Problem statement ->
Throughout the material, count the lines with the word "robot" in them, and answer with only the figure.

--- Extracted data Enclosed Below ---

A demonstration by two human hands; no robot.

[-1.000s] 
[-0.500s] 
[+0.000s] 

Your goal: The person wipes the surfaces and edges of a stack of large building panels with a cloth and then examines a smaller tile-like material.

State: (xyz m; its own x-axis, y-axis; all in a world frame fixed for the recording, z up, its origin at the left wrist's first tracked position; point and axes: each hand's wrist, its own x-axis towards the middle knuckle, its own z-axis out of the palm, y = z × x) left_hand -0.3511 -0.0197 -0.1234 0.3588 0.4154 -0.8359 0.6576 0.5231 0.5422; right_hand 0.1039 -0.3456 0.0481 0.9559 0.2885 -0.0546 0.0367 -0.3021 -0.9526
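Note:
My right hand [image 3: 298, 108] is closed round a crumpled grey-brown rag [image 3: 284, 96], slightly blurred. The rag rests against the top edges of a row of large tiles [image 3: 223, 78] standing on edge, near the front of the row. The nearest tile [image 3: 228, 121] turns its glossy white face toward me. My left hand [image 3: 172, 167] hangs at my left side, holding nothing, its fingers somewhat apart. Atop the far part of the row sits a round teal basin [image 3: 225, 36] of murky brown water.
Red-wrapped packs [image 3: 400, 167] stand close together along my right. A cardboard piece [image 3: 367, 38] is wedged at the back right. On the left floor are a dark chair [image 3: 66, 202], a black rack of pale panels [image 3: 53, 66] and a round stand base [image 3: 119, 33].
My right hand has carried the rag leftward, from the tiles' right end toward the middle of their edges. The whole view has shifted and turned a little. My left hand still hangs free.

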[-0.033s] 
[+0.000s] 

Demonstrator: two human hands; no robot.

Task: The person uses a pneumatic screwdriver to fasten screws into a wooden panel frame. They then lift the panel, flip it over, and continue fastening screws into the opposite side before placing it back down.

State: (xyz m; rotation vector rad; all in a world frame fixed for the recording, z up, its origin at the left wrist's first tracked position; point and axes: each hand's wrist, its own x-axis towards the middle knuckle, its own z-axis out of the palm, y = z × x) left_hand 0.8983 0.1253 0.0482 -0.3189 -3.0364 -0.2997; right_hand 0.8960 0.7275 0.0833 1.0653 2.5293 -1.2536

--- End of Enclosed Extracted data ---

Output for this task ->
2